Emboscada e Violência: Homem Tenta Matar Ex-Companheira a Facadas em Brasilândia de Minas
Vítima de 30 anos foi atraída sob o pretexto de buscar o filho; agressão no pescoço e braço só parou após intervenção de vizinho e da própria mãe do autor.
Por: Jeferson Sputnik / Sputnik Voz do Povo
BRASILÂNDIA DE MINAS – O que deveria ser um momento de rotina para o cuidado com os filhos transformou-se em uma cena de terror na Rua Antônio Farago Peixoto, no bairro Bela Vista. Na última sexta-feira (30/01), Miria Nogueira Gomes sobreviveu por pouco a uma tentativa de feminicídio articulada por seu ex-companheiro, Eliandro Ribeiro Souza. O crime, marcado pela premeditação, acende mais uma vez o alerta sobre a violência doméstica na região.
A Cilada sob Pretexto Familiar
A violência ocorreu no momento em que a vítima tentava deixar os filhos com o pai. Segundo o relato de Miria à Polícia Militar, ela já havia saído do local quando foi convencida por Eliandro a retornar à residência, sob a alegação de que ela precisava buscar uma das crianças.
Era uma armadilha. Assim que entrou na casa, Miria foi atacada por Eliandro com uma faca. O agressor desferiu golpes que atingiram o pescoço e o braço da vítima. Por centímetros, o ataque não atingiu artérias vitais, o que poderia ter resultado em um desfecho fatal ainda no local.
Intervenção e Fuga
A agressão brutal só foi interrompida graças à coragem de um vizinho e à intervenção da própria mãe do agressor, que agiram para conter Eliandro e permitir que a vítima conseguisse escapar. Miria buscou socorro médico imediato e, apesar da gravidade do susto e das marcas da violência, as lesões foram constatadas como leves pelas equipes de saúde.

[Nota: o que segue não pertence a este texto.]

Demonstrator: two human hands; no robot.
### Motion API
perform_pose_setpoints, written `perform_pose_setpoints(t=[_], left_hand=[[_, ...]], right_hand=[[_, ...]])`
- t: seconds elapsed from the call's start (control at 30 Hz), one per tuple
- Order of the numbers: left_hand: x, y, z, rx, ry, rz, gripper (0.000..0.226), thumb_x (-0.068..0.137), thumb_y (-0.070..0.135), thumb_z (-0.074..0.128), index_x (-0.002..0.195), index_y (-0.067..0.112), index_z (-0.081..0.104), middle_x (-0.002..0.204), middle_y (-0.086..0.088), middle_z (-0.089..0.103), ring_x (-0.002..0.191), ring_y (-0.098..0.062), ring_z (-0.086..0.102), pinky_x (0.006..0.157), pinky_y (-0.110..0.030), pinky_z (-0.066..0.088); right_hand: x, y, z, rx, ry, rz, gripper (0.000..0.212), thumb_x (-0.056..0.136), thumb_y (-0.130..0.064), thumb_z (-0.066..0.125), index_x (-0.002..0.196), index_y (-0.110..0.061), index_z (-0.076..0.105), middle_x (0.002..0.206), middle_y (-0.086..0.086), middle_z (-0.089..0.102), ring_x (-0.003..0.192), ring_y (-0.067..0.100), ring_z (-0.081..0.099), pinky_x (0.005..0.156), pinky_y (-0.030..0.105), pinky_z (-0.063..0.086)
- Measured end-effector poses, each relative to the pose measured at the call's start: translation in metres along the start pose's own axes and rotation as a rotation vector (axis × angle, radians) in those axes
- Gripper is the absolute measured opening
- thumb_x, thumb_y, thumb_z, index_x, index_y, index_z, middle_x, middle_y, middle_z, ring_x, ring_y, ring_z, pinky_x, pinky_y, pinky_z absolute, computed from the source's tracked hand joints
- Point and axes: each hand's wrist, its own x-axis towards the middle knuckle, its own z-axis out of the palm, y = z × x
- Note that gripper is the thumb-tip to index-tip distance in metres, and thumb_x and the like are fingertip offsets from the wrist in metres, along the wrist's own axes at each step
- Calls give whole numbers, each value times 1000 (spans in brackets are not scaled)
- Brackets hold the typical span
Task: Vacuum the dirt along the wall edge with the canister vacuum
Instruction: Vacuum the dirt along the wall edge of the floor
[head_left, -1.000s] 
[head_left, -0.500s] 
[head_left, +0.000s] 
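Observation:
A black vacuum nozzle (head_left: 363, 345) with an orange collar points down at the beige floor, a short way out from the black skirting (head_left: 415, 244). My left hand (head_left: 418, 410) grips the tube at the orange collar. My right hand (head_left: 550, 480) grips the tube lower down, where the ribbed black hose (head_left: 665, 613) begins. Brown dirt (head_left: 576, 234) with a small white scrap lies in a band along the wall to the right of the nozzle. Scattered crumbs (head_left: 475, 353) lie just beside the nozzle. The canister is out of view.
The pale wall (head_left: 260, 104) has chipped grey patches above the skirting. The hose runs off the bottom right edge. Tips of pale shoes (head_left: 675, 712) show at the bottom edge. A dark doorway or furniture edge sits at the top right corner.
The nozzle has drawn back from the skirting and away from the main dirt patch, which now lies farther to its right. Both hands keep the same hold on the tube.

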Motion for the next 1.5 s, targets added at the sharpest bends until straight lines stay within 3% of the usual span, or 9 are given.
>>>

Após o crime, Eliandro Ribeiro Souza fugiu do local utilizando um veículo Fiat Idea de cor verde (placa JGZ-8F05).
Cerco Policial na Região
Desde o momento em que a denúncia chegou ao quartel, equipes da Polícia Militar de Brasilândia de Minas e João Pinheiro iniciaram um intenso rastreamento por estradas rurais e perímetros urbanos. Até o fechamento desta edição, o autor permanece foragido. A polícia conta com o apoio da população para identificar o paradeiro do veículo ou do suspeito.
Reflexão
O uso dos filhos como isca para atrair uma mulher para a morte é a face mais perversa da posse e do machismo. Quando vizinhos e familiares intervêm, vidas são salvas, mas o trauma e a insegurança permanecem até que o culpado esteja atrás das grades.
Você acredita que as medidas protetivas atuais são suficientes para impedir ataques premeditados como este, ou precisamos de uma vigilância comunitária mais ativa em nossos bairros?